Social robots may also create opportunities for endless patient surveillance. In the churn and burn of modern medicine, providers spend little time at the bedside of patients. The presence of care robots at homes or bedsides presents the possibility of a nanny state, where robots can “narc” on patients, telling the provider about all sorts of conduct or statements that the patient would prefer the provider otherwise not know. For instance, that the patient is drinking again, or smoking, or not taking their medication regularly, or refusing to remain bed-bound. Could such information be used for important clinician decisions, such as whether the patient is eligible for a surgery or for a scarce resource like an organ? Alternatively, might providers and hospitals seek to use this information to mitigate damages in some malpractice suits?

How a care robot is programmed and deployed may make some of these issues more or less likely. But they are meant to suggest a larger issue¾ never before have we had a category of medical care that is neither perfectly human nor perfectly device. I can think of nothing less like a pacemaker than a high-functioning social robot. Nobody tells their pacemaker secrets, nobody expects their pacemaker to have any autonomy or moral authority, and a pacemaker does not have the capability of relaying secrets back to the medical team. A social robot may be programmed to be social for specific reasons- to be an authority figure, or a proxy for the physicians, or a helper and confidante. The social AI that works well does so because it creates a social relationship with the patient. The more successful, the more the robot raises important issues around autonomy, coercion, privacy, trust in the robot and in the patient-provider relationship, and other matters that look less like issues covered by FDA regulation and far more like the traditional ethical and legal rules governing health care providers.

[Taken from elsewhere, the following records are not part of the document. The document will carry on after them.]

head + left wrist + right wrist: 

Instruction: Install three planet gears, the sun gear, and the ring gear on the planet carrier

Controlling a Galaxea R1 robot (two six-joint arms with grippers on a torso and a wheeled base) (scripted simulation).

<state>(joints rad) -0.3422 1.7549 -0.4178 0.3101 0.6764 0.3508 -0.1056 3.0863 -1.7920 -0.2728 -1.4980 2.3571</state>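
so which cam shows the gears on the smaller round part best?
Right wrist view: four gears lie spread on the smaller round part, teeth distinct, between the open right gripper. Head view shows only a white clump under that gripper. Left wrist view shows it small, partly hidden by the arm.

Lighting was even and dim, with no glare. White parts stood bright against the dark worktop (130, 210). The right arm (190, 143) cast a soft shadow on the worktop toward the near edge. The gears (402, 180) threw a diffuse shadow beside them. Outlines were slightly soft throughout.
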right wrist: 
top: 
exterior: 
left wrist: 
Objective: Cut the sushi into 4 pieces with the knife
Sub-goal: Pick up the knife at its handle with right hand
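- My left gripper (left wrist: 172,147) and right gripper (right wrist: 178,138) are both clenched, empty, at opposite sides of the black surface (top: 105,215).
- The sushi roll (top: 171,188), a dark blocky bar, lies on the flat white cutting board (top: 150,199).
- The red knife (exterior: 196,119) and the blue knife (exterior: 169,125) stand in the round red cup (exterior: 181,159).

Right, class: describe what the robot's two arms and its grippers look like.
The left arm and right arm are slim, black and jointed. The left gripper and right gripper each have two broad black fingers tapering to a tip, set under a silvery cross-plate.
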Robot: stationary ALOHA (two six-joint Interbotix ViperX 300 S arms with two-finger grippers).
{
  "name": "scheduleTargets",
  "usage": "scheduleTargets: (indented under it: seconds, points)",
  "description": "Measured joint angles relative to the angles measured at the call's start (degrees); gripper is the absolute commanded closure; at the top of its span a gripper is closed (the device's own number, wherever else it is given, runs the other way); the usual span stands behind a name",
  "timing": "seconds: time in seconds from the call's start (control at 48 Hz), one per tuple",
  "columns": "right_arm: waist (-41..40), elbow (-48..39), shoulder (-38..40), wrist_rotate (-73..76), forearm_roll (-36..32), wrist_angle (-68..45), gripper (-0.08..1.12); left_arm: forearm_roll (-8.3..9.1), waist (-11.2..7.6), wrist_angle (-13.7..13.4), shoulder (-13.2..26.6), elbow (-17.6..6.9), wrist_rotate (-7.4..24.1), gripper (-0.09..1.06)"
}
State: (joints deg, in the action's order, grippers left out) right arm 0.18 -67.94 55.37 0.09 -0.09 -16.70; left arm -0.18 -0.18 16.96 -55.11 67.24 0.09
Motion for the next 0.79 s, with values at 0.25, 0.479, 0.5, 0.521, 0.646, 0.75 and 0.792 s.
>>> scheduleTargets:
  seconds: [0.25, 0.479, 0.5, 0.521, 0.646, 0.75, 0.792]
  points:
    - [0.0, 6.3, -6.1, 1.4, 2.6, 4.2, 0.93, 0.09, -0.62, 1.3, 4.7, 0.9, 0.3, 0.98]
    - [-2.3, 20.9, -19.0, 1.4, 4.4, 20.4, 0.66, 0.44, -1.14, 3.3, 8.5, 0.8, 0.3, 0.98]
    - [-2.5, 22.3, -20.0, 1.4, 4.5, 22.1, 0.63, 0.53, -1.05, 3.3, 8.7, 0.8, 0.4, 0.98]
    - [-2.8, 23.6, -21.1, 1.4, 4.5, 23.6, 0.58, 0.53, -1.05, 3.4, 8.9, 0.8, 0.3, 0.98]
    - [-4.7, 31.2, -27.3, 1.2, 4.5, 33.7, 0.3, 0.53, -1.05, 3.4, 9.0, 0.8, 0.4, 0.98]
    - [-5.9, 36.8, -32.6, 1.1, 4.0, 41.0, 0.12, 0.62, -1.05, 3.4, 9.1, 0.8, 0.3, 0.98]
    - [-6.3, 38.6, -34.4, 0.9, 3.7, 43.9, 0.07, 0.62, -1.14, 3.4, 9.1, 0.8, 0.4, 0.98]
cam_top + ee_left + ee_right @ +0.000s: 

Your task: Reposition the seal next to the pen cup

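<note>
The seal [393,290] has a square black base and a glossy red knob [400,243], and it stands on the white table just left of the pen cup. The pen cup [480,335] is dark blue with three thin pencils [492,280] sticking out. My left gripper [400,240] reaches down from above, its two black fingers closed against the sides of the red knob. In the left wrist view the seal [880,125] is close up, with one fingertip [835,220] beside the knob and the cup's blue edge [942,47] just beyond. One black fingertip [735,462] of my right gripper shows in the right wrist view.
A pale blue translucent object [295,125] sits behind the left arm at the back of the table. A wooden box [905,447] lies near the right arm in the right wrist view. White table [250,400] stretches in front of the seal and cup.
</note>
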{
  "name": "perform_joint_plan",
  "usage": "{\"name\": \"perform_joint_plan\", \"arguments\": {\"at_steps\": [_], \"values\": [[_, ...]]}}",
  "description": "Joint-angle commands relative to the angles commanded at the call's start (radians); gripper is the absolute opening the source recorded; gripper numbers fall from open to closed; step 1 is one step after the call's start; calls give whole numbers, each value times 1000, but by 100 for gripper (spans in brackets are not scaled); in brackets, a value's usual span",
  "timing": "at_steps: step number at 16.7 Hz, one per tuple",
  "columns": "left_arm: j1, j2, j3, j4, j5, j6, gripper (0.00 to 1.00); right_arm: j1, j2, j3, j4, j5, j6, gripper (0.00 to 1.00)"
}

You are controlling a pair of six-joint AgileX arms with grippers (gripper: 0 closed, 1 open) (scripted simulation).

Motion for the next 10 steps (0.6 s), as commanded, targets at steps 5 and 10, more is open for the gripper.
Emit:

At minimum, bioethicists, health lawyers, and health care providers need to be engaged with roboticists at the early stages in this new era in robotics to consider the capabilities of these robots and the likely ethical and legal issues they will raise in health care settings. Beyond this, regulatory models will need to be considered that address this new hybrid in medical care. One possible model is to subject the manufacturers of these robots to a form of licensure that requires compliance with a code of ethical standards, somewhat like how health care providers have to follow certain ethical standards set forth by their state medical boards. Additionally, providers who choose to deploy social robots might have additional ethical norms they sign on to speaking to proper usage in clinical practice. More thought needs to go into various options for regulation and the best way to bring such groups into a compliance scheme, without overly burdening beneficial innovations. Social robots that truly engage patients have the potential to change the face of medical care, but the better they work the more likely they are to generate significant ethical and legal challenges.